Android, Linux dan MacOS tak kebal WannaCry



KONTAN.CO.ID - JAKARTA. Sophos, perusahaan teknologi keamanan jaringan dan endpoint, merilis SophosLabs 2018 Malware Forecast. Laporan ini merangkum tren ransomware dan keamanan cyber lainnya berdasarkan data yang dikumpulkan dari pelanggan komputer Sophos di seluruh dunia mulai 1 April hingga 3 Oktober 2017.

Satu temuan kunci dari penelitian tersebut menunjukkan bahwa platform Android, Linux, dan MacOS tidaklah kebal terhadap ransomware. Ini terjadi walaupun sebagian besar ransomware menyerang sistem berbasis Windows dalam 6 bulan terakhir.  “Ransomware telah menjadi agnostik terhadap jenis platform. Mayoritas ransomware menyasar komputer berbasis Windows. Tapi tahun ini SophosLabs melihat adanya peningkatan angka serangan crypto pada perangkat dan sistem operasi berbeda yang digunakan oleh pelanggan kami di seluruh dunia,” jelas Dorka Palotay, peneliti di SophosLabs dan kontributor untuk analisis ransomware dalam keterangan tertulis yang KONTAN terima pada Senin (6/11). Laporan tersebut juga menelisik pola pertumbuhan ransomware, mengindikasikan bahwa WannaCry, yang diluncurkan di bulan Mei 2017, adalah ransomware nomor satu yang berhasil dicegat pada komputer pengguna, mengalahkan pemimpin lama dalam ransomware yaitu Cerber, yang muncul pertama kali di awal tahun 2016. WannaCry mewakili sebesar 45,3% dari seluruh ransomware yang ditelusur oleh SophosLabs sedangkan Cerber mewakili 44,2%. “Untuk pertama kalinya kami melihat ransomware dengan karakteristik seperti worm, yang berkontribusi pada cepatnya penyebaran WannaCry. Ransomware ini mengambil keuntungan dari kerentanan Windows yang umum diketahui untuk menginfeksi dan menyebarkan dirinya ke komputer lain, sehingga sulit untuk dikontrol,” terang Palotay. Pihaknya juga melihat adanya kemungkinan penjahat cyber meniru kemampuan yang dimiliki WannaCry dan NotPetya. Ini sudah terbukti dengan munculnya ransomware Bad Rabbit, yang menunjukkan banyak kesamaan dengan NotPetya. Prediksi Malware SophosLabs 2018 melaporkan naik turunnya ancaman NotPetya yaitu ransomware yang mendatangkan malapetaka pada Juni 2017. NotPetya awalnya didistribusikan melalui paket perangkat lunak akuntansi Ukraina, yang membatasi dampaknya secara geografis.

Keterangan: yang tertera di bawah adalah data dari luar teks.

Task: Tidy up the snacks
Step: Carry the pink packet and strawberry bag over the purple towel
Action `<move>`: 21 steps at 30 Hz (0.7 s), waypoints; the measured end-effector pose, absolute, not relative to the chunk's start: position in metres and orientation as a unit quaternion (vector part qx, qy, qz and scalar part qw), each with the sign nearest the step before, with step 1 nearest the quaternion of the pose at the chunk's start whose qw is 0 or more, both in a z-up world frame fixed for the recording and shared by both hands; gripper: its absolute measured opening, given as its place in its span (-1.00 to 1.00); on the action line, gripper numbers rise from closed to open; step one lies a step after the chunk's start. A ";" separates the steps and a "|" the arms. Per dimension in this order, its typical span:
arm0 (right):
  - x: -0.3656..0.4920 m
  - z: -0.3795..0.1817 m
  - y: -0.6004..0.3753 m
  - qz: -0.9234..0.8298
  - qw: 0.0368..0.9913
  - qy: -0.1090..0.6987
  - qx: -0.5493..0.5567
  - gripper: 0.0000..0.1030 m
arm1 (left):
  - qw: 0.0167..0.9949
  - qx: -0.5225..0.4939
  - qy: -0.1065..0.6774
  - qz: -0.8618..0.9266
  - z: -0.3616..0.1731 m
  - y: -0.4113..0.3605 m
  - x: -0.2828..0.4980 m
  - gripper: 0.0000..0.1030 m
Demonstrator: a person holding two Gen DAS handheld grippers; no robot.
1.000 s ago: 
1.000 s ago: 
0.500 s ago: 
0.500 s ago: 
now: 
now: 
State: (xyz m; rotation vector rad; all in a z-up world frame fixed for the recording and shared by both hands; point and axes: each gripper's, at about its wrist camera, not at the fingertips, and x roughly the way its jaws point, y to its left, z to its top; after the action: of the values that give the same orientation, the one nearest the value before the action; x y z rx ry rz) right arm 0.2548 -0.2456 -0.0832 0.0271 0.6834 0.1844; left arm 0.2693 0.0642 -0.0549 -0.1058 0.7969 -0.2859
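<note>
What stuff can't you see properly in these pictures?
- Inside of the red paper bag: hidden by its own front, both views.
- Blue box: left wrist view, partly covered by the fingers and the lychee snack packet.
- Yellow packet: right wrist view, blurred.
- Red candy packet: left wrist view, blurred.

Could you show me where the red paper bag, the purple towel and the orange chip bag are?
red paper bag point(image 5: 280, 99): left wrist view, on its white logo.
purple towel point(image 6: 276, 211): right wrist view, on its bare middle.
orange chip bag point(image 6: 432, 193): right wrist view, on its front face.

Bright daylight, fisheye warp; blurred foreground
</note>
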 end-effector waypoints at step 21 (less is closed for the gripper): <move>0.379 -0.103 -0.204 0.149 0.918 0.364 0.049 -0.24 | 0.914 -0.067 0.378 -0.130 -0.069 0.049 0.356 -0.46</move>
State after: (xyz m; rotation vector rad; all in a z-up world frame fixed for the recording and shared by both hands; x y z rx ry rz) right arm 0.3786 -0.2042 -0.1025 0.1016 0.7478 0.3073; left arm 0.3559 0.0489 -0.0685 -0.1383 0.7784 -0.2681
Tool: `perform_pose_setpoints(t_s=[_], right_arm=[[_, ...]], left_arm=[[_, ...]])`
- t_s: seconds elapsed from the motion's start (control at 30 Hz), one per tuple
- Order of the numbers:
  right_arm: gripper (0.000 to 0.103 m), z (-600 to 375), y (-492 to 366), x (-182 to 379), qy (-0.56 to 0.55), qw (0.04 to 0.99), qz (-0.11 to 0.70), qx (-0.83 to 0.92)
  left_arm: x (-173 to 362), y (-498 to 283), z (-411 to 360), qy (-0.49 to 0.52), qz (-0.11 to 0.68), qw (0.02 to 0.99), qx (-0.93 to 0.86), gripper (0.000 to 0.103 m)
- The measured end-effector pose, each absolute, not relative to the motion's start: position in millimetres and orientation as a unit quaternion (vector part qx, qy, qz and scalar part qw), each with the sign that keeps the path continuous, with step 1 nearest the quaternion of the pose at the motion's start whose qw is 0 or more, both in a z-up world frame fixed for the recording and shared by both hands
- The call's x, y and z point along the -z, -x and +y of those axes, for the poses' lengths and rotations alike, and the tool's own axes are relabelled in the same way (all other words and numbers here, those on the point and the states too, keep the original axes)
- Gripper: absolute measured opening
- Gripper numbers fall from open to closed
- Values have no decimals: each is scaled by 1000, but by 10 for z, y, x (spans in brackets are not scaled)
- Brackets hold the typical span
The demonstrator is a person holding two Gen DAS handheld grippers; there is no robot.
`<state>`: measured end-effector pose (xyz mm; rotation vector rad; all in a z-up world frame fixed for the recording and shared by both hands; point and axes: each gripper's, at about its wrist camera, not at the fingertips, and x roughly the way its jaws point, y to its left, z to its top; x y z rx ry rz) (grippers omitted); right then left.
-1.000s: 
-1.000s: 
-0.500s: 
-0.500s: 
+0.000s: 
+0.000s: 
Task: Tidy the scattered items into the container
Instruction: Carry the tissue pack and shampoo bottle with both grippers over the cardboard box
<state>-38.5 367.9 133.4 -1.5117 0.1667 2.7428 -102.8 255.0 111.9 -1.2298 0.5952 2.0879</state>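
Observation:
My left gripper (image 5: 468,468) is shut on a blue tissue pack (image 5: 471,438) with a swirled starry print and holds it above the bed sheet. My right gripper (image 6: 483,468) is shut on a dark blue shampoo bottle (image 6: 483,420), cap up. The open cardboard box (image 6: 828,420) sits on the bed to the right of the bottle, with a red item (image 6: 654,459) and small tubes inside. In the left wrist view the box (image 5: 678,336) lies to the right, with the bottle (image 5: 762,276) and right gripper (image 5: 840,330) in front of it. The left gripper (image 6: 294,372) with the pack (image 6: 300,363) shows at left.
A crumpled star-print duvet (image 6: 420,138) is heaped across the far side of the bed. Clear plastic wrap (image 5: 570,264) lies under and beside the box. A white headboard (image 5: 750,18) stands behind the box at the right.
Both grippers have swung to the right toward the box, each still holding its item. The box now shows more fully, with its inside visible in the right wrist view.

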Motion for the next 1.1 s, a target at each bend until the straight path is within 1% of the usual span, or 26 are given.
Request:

Ransomware juga menyebar via exploit ExternalBlue, seperti halnya WannaCry, tetapi karena WannaCry telah menginfeksi sebagian besar mesin yang ada, hanya sedikit mesin rentan yang tersisa.


Motivasi dibalik NotPetya masih belum jelas karena masih banyak salah langkah, celah, dan kesalahan dalam serangan yang dilakukannya. Contohnya, akun email yang bisa digunakan korban untuk menghubungi attacker tidak bekerja sehingga korban tidak dapat menyelamatkan data mereka,” menurut Palotay. “NotPetya menunjukkan perubahan yang signifikan dan sangat cepat, dan memang mengacaukan perusahaan karena menghancurkan data di komputer yang diserang secara permanen. Untungnya, NotPetya berhenti hampir secepat saat dimulai," kata Palotay.

"Kami menduga penjahat cyber sedang bereksperimen atau mungkin tujuan mereka bukan ransomware, tapi sesuatu yang lebih merusak seperti penghapusan data seluruhnya. Terlepas dari niatnya, Sophos sangat menyarankan agar korban tidak membayar uang tebusan dan melakukan praktik-praktik terbaik, contohnya mem-back up data dan menjaga perangkat lunak tetap up to date,” ujarnya. Cerber, yang dijual sebagai ransomware kit di Dark Web, tetap menjadi ancaman berbahaya. Pencipta Cerber terus memperbarui kode dan mereka menagih persentase uang tebusan yang diterima oleh para penyerang, bertindak sebagai "middle-men".

Fitur baru yang ditambahkan secara teratur membuat Cerber bukan hanya alat penyerang yang efektif, tapi juga selalu tersedia bagi penjahat cyber.

"Sangat disayangkan bahwa model bisnis Dark Web ini memang bekerja dan serupa dengan perusahaan yang sah, hal itu mendanai pengembangan Cerber yang sedang berlangsung. Kita bisa mengasumsikan bahwa keuntunganlah yang menjadi motivasi bagi pembuat Cerber untuk terus memutakhirkan kodenya," kata Palotay.